Other dogs I've known who break crates at SchH still use the plastic crates. They insert a metal bar across the door to reinforce it. And usually they pick up the airline crates cheaply from Craigslist so that when the crate breaks they just replace it.


----------



## Uniballer (Mar 12, 2002)

Caja's Mom has a bitch (Caja, as a matter of fact) who was a total breakout artist. I don't know how many crate doors she pulled in and destroyed. She told me that she solved the problem by simply using the reusable zip (cable) ties to secure the door to the crate body. I don't think she has been on here much lately, but here are some links to relevant posts:

http://www.germanshepherds.com/foru...06-making-escape-proof-crate.html#post1512936

http://www.germanshepherds.com/forum/general-behavior/103847-help-our-houdini.html#post1406964


----------



## TNGSD (Feb 15, 2008)

He is 6 years old but new to us... I don't know what he used to bend it in. I didn't hear any barking but I did hear some scratching. I would guess it was with his paws. Where do I get th metal bar? thanks.


----------



## TNGSD (Feb 15, 2008)

I will check at our home depot today for the zip ties. I didn't know they made zip ties that you could reuse. thanks!


----------



## Liesje (Mar 4, 2007)

Didn't Flash's owner make some sort of door insert for her crate door?

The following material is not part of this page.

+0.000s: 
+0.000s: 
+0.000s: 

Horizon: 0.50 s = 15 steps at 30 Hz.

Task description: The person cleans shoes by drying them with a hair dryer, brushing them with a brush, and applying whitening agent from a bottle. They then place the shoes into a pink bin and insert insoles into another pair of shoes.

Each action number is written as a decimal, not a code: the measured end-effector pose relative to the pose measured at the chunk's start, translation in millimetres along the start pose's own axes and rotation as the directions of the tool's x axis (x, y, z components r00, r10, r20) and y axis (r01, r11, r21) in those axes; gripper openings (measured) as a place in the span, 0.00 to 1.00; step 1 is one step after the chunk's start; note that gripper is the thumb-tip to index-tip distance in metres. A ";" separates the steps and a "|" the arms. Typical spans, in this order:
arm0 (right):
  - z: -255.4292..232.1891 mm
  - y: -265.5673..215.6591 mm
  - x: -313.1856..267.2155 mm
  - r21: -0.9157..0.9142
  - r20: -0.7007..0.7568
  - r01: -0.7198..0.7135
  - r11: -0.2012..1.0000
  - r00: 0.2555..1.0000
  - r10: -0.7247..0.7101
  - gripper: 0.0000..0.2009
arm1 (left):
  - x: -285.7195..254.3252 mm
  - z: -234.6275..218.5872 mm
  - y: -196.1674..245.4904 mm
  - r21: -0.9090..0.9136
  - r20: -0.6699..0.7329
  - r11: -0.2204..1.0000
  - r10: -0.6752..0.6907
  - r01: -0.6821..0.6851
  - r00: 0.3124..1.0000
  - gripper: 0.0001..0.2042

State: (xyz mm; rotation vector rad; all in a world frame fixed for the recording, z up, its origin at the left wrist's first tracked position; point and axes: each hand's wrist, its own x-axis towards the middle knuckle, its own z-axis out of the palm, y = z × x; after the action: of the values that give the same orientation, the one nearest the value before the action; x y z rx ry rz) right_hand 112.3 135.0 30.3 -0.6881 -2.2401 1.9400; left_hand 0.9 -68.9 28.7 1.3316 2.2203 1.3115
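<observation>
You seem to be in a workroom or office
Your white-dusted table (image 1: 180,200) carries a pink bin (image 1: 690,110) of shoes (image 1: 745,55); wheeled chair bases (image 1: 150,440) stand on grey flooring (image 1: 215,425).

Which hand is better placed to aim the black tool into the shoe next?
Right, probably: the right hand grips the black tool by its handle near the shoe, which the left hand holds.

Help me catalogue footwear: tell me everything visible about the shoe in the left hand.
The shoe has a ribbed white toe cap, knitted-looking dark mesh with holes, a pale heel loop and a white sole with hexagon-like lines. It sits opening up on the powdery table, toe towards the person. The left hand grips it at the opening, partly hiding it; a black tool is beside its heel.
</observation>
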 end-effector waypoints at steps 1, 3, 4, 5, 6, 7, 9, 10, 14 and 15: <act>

Instead of the aluminum crates what about the "dog boxes" that gun dog people use? My uncle had one that was not cheap but it was about the size of a crate and he was always moving it amongst his vehicles or lifting it out and keeping the dog in the shade.


----------



## Jason L (Mar 20, 2009)

I saw Flash's modified crate once. It was pretty cool. Flash's owner's forum name is Jesusica. Perhaps she can give you details on what she did with the crate.


----------



## TNGSD (Feb 15, 2008)

Liesje said:


> Didn't Flash's owner make some sort of door insert for her crate door?
> 
> Instead of the aluminum crates what about the "dog boxes" that gun dog people use? My uncle had one that was not cheap but it was about the size of a crate and he was always moving it amongst his vehicles or lifting it out and keeping the dog in the shade.


I looked at some of those on line too. Here in TN I also have to worry about the heat and how many air holes.... I wish I could see them in person instead of online! thanks


----------



## Liesje (Mar 4, 2007)

I think his was specially made to be insulated for cold and heat. The inside was smaller than the outside, if that makes sense.


----------



## Smithie86 (Jan 9, 2001)

Where are you parking at training? Maybe park over on the other side of the fence and away from the other vehicles (I know where she trains...).


----------



## alaman (May 3, 2006)

TNGSD said:


> I looked at some of those on line too. Here in TN I also have to worry about the heat and how many air holes.... I wish I could see them in person instead of online! thanks


I had a double aluminum dog box and no dog could escape from it. The box was cooler in the summer than you would think because the diamond plate reflects the sun. Plus I got battery operated fans and hung on the windows for more air circulation. 

I'm in Alabama and worked here


----------



## Smithie86 (Jan 9, 2001)

Depends on the dog. I had one that tried to break out of an aluminum crate (that was Baer) in a flight from TN to CA. Was not pretty and was able to damage crate.

Another dog was flying and they neglected to tell staff at Delta that she was in full blown heat


----------